Bannack - A Spirited Town
Ellen Baumler, Interpretive Historian for the Montana Historical Society, with Tom Lowe, Assistant Manager at Bannack State Park
Meade Hotel

Historic Meade Hotel in Bannack State Park, MT
At the annual October Ghost Walk, long-told stories of spirits shroud the ghost town of Bannack, Montana. Vigilantes bestowed violent beginnings. But dig deeper. The town’s windswept cemetery where its spirits rest, or don’t rest, is an indelible record of the lives and tragedies that will forever color the history of Bannack.
Perry Meade, for example, whose parents ran the Meade Hotel, went to work at the Eugene Mine on August 18, 1895, promising his wife that this would be his last shift underground. It was. Mud filled the south drift, suffocating him. Then a year later, Meade’s little son died during a measles epidemic.
Or consider Katherine Moore who, in May of 1916, took an ax and as her miner husband slept, bludgeoned him to death claiming abuse and mental illness. The judge acquitted her.
And then there was sixteen-year-old Dorothy Dunn. In August of 1916, she, her cousin Fern, and Ruth Wornick waded into a dredge pond and stepped off a shelf into deep water. None could swim. Twelve-year-old Smith Paddock saved Ruth and Fern, but lovely, vivacious Dorothy drowned.
If you enjoy ghost stories, don’t miss the annual Bannack Ghost Walk Oct. 22 and 23, by reservation only. Bannack State Park is located southwest of Dillon. For details, call 406-834-3413.
Spirits are everywhere at Bannack, especially at the Meade Hotel. Built circa 1875 as the Beaverhead County Courthouse, it was, and is, the town’s centerpiece. In 1877, barricaded and fortified, panicked settlers took a week’s refuge there amidst unfounded rumors of a Nez Perce attack. In 1881, the county seat moved to Dillon. The building sat abandoned until 1888 when Dr. John S. Meade remodeled it as the Meade Hotel. But after losing their son and grandson, the Meades moved to California leaving their hotel to others.
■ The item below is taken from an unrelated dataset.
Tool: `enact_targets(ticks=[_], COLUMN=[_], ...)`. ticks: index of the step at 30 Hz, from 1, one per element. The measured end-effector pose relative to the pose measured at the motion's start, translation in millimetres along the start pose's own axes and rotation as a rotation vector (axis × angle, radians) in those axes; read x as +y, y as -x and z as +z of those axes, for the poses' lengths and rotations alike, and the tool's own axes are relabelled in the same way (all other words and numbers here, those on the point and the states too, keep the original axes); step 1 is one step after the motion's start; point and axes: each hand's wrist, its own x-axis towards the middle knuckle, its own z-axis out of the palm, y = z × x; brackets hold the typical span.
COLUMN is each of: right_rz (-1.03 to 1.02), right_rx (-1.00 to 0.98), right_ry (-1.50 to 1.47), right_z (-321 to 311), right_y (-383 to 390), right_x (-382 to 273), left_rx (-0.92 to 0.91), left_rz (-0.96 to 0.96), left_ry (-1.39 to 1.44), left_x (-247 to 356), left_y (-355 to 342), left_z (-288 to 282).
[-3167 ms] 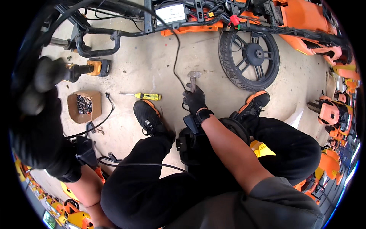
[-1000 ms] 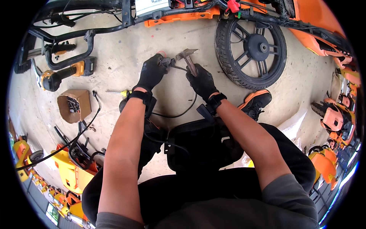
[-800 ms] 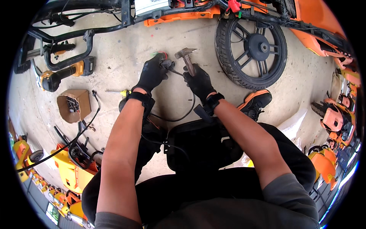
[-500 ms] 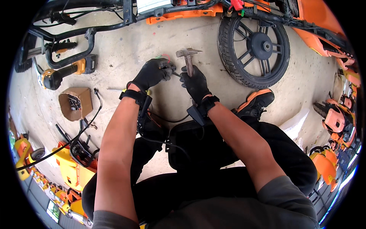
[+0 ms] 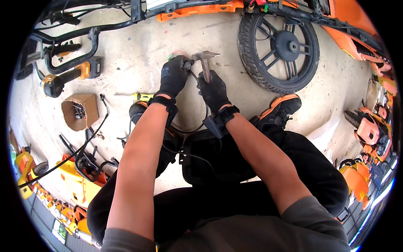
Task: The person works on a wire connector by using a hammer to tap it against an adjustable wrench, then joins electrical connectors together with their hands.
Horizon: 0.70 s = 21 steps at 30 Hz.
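Note:
Both my hands wear black gloves and work close together above the concrete floor. My right hand (image 5: pixel 213 91) is wrapped round the wooden handle of a hammer (image 5: pixel 205 70), whose metal head points away from me. Just left of that head, the fingers of my left hand (image 5: pixel 174 76) are closed on a small dark part, too small to name. A black cable runs down from these fingers between the hands. Thin red and green wires (image 5: pixel 179 53) show beyond the left fingertips. A yellow-handled screwdriver (image 5: pixel 142 97) lies on the floor by my left wrist.
A spoked wheel with a black tyre (image 5: pixel 278 51) is at the upper right, under an orange and black vehicle frame (image 5: pixel 199 10). To the left are a yellow and black power tool (image 5: pixel 69 79) and an open cardboard box (image 5: pixel 89 110) of small metal parts. Yellow body panels (image 5: pixel 75 180) stand lower left.
My left hand has turned more upright and moved slightly away from me, beside the hammer head. The screwdriver is now more exposed. The right hand stays nearly in place with the hammer.

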Motion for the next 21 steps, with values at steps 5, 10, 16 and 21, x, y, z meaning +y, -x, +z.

Rufe Mathews and his wife, Montana, later managed the hotel where their daughter, Bertie, spent much of her childhood. Bertie took it hard when her best friend Dorothy Dunn drowned. Just several months later, Bertie’s sister, Hazel Jaggers, and her brother-in-law, Roy, died of influenza. The Mathews family took in the Jaggers’ two little children. It was a terrible time. Lee Graves, Bertie’s godson, says that some time later, Bertie was upstairs in the hotel where she saw the apparition of her friend. Bertie recognized Dorothy’s long blue dress. The experience scared her, and she seldom talked about it.
Others, too, have seen Dorothy upstairs in the hotel. Visitors reported unusually cold spots and sometimes find breathing difficult as if they were underground, or underwater, and unable to breathe.
It takes little imagination to sense spirits at Bannack. They drift cold through the empty buildings, peek around the corners in the old hotel, and cry into the wind like children wanting attention. Pick a quiet afternoon, and see for yourself.
Bannack State Park is open is open 8 a.m.- 5 p.m. seven days a week through October.